No. It isn't laying in the cabinet! This game is so weird. Here is the back story from the recepits I found inside:
Game purchased new by an arcade in Rome, Georgia. It sold in 2004 to a "high end" (that means high priced) amusement store north of Atlanta. In 2009, the previous owner bought it for $6,000 cash and a Ms. Pac-Man for $2,000 cash. Wow.
The lady I bought it from said they never removed the glass during the time they owned it. The game had five balls (not six), six switch errors, missing parts on the trough boards and this missing drop target part. The broken off pieces of the trough boards were not in the cabinet and neither is the drop target piece. Actually the inside of the cabinet is mysteriously clean. There was an opened goodie bag, manual, reciepts and plastics.

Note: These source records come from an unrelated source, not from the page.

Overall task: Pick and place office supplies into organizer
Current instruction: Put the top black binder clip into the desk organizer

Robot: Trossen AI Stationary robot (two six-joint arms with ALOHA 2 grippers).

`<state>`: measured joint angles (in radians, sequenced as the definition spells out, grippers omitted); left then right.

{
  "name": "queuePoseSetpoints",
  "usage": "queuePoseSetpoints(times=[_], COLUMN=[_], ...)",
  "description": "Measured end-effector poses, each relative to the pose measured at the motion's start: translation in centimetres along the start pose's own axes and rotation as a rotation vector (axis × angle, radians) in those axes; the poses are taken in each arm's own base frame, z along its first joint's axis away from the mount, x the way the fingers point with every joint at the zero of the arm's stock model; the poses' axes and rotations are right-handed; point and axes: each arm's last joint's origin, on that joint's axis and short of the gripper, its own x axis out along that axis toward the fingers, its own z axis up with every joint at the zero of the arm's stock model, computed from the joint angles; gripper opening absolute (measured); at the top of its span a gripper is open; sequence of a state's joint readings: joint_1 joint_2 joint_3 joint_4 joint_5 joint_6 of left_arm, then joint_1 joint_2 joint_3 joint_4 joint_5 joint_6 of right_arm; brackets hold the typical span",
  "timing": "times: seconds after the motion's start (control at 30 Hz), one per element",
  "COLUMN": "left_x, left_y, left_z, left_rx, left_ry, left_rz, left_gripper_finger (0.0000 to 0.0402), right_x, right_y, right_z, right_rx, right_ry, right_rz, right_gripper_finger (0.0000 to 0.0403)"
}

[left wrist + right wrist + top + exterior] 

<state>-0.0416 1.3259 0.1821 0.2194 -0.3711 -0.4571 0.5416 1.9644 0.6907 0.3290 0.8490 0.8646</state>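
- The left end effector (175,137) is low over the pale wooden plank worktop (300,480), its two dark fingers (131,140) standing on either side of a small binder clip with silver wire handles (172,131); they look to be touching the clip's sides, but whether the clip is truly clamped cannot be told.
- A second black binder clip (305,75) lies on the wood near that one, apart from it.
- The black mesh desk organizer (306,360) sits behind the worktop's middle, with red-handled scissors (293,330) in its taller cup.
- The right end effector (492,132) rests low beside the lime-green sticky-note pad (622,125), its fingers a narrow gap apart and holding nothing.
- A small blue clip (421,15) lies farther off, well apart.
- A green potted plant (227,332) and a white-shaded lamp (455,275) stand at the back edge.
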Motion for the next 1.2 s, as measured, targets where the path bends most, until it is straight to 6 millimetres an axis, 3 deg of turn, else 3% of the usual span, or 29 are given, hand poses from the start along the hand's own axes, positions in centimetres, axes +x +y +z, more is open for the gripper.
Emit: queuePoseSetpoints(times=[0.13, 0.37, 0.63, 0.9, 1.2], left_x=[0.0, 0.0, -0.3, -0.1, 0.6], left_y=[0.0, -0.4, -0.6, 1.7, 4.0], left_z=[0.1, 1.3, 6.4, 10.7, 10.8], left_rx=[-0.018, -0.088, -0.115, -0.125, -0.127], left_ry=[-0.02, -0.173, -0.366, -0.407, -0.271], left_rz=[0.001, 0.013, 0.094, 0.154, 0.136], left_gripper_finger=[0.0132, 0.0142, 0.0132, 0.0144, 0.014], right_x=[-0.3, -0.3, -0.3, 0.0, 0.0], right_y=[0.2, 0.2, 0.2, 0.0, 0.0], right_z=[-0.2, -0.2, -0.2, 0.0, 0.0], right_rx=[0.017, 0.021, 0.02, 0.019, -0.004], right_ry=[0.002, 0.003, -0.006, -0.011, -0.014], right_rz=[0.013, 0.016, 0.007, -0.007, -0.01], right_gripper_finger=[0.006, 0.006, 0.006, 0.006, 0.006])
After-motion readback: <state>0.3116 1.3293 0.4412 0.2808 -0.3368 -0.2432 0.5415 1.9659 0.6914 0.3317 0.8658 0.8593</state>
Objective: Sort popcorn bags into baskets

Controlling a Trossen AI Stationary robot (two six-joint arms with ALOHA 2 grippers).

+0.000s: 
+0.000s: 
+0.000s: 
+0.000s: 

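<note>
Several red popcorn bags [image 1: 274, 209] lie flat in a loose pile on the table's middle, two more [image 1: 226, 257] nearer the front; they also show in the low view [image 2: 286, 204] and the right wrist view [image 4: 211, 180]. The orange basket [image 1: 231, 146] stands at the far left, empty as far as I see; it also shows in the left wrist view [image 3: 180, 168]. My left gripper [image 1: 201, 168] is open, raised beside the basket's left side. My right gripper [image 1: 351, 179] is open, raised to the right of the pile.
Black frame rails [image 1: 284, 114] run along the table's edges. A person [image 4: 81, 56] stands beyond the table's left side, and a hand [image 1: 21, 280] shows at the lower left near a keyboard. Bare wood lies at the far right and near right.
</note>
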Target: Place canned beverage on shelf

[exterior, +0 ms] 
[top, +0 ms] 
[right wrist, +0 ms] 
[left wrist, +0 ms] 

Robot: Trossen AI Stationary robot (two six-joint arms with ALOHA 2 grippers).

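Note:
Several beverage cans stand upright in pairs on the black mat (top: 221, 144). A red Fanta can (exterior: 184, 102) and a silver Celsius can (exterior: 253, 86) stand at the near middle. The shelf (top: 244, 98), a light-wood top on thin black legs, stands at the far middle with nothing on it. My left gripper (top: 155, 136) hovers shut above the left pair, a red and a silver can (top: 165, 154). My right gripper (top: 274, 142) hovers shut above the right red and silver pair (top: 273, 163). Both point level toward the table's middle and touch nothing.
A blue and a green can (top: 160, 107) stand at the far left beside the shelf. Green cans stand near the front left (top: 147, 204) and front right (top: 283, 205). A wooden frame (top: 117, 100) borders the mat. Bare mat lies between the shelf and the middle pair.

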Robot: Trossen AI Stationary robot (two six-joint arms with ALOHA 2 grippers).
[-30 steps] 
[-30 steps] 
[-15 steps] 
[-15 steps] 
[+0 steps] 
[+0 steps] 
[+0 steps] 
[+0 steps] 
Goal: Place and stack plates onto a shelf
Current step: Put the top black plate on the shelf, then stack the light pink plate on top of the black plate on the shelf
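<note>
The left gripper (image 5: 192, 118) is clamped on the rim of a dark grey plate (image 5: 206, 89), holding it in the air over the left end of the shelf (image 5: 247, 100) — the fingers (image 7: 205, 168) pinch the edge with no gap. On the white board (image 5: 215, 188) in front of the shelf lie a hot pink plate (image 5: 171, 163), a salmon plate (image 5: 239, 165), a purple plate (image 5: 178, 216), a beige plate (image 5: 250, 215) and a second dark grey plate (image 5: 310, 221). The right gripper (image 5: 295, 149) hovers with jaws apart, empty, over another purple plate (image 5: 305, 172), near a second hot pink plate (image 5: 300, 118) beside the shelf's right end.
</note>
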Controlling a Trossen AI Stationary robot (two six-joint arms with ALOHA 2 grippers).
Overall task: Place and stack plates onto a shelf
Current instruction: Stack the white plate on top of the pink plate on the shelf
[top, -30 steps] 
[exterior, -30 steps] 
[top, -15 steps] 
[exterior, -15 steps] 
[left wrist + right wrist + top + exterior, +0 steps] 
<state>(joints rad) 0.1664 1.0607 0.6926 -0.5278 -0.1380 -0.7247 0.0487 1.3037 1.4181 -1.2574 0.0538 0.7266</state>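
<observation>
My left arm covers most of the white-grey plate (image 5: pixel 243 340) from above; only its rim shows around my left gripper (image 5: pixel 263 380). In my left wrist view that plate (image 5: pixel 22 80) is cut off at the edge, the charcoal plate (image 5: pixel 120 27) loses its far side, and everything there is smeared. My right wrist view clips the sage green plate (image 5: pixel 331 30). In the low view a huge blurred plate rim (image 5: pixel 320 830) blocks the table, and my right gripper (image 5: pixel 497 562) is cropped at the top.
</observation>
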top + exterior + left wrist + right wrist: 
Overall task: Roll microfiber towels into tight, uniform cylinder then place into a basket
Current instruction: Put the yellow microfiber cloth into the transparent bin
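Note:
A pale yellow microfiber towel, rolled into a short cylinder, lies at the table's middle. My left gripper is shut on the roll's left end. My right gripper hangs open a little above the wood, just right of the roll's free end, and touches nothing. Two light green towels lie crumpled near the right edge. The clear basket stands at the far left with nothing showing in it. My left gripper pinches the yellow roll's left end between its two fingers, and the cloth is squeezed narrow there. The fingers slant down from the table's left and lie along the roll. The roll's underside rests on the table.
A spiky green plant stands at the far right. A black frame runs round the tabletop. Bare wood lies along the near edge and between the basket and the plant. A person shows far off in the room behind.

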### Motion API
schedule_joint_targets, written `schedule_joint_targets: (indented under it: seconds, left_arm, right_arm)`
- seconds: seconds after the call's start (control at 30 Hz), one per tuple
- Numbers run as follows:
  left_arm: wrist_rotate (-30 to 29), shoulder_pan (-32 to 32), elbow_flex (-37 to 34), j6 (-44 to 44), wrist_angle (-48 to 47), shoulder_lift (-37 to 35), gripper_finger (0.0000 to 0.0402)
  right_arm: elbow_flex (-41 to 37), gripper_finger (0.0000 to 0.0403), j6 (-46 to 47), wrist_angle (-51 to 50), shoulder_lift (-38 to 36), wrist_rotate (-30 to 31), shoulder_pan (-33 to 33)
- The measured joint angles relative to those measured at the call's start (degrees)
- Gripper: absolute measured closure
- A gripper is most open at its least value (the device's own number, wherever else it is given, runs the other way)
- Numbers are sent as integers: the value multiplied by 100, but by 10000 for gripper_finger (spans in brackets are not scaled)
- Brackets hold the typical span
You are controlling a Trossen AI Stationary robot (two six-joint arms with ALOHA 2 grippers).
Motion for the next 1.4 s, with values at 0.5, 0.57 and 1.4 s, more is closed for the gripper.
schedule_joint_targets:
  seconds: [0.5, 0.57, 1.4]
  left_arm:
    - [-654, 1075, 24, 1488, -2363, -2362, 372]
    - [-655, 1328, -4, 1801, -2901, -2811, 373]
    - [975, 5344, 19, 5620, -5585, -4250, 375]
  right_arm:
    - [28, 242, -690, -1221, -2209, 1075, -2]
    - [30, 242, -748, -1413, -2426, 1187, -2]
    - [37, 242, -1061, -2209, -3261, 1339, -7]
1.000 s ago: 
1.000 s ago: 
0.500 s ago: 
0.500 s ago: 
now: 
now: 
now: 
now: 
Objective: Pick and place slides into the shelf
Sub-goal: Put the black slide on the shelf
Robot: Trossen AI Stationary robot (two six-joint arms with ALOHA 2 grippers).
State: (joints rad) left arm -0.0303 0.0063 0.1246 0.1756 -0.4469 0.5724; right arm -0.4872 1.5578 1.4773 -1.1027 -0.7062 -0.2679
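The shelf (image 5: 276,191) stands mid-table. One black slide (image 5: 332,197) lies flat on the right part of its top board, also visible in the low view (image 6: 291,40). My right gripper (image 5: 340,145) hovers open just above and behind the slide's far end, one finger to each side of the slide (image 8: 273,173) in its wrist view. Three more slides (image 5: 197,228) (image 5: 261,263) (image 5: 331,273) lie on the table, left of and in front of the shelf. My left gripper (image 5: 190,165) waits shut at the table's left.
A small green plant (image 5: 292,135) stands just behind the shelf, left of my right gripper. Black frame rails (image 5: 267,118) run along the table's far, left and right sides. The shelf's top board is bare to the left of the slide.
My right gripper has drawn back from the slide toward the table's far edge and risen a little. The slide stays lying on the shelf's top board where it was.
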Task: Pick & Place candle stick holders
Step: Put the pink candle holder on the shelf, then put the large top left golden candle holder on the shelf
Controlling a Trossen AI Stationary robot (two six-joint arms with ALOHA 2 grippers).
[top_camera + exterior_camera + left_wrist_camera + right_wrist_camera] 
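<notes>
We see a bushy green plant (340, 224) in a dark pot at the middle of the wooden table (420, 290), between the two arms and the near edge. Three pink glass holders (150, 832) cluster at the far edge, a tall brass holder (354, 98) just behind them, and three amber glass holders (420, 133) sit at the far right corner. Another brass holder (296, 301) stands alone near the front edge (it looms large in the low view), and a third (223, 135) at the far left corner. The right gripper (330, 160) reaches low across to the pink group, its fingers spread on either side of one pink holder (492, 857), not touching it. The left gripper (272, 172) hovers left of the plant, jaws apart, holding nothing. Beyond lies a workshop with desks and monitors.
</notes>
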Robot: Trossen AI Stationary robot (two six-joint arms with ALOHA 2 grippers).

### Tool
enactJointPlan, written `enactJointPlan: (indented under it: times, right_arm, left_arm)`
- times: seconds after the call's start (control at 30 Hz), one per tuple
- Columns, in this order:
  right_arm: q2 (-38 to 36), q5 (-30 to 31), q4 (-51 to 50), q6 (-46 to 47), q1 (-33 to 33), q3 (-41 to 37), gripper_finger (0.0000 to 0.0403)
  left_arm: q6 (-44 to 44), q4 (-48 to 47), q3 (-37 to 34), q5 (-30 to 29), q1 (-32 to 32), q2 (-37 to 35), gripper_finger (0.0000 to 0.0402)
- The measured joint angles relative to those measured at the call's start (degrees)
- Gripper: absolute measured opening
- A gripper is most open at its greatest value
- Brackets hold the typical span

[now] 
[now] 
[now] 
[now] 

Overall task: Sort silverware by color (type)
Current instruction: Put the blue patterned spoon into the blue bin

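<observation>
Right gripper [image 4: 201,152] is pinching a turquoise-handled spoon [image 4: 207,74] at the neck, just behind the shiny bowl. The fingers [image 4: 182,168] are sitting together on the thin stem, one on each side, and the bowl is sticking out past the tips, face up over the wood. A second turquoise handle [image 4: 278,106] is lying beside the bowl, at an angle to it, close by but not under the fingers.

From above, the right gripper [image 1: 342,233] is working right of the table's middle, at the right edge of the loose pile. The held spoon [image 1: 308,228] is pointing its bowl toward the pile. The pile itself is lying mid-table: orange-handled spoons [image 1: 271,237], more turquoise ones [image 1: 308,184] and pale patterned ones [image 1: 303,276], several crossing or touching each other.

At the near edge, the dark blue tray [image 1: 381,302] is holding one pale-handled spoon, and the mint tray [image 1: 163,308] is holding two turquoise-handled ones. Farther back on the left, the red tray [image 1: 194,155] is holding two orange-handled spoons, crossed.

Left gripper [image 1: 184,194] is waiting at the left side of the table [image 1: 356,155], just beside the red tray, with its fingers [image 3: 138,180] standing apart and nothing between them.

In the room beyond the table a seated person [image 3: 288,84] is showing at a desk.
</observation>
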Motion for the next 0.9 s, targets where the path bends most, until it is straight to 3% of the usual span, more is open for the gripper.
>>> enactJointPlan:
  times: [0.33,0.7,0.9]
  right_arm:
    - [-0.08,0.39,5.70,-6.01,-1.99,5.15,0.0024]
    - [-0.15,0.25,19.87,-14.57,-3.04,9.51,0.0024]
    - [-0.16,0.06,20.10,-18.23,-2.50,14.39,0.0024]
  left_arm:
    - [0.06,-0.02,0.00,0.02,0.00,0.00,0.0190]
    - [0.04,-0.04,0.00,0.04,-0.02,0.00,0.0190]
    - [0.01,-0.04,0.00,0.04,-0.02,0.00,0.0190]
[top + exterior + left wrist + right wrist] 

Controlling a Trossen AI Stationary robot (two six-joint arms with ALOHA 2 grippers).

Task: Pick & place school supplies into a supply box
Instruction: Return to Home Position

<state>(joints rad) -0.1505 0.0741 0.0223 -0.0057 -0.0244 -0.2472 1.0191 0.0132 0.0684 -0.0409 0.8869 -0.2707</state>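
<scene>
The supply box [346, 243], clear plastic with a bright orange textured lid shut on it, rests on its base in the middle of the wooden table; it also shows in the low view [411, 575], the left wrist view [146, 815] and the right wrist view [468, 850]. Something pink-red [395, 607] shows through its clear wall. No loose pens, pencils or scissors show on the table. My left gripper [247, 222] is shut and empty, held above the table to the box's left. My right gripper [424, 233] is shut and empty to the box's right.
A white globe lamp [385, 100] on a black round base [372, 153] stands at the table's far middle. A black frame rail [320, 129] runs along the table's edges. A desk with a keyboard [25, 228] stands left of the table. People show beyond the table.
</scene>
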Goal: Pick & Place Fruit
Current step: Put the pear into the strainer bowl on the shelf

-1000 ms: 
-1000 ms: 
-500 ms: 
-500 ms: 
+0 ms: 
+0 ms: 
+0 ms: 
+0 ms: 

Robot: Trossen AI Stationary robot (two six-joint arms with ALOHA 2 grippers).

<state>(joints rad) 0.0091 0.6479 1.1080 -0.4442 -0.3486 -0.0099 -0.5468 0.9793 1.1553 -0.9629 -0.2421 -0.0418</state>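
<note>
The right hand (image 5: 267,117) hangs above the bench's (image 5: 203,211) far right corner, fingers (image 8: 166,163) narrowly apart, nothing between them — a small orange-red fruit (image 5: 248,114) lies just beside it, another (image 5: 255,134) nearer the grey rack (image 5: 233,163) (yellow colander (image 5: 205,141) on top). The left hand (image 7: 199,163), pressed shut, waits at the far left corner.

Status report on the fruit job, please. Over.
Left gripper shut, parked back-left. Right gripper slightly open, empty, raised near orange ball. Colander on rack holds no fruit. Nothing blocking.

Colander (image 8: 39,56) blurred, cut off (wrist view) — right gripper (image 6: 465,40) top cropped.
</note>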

The playfield (underneath the dirt) is in very good shape. The right ramp has a melted spot from the 555 pop bumper bulb underneath of it. I have one on order (where is that package?!?!). I sure hope it gets here tomorrow or Saturday.
I'm checking to see if the gentleman I got today's coil from may have one of these drop target actuators laying around. I punched it up at marco's. It's just $7.95 but overnight shipping is $35.
I need to go to the hardware store, but this piece needs to be exactly the correct length and then bend at the right spot. I'm not sure if there is enough American Ingenuity to make that happen.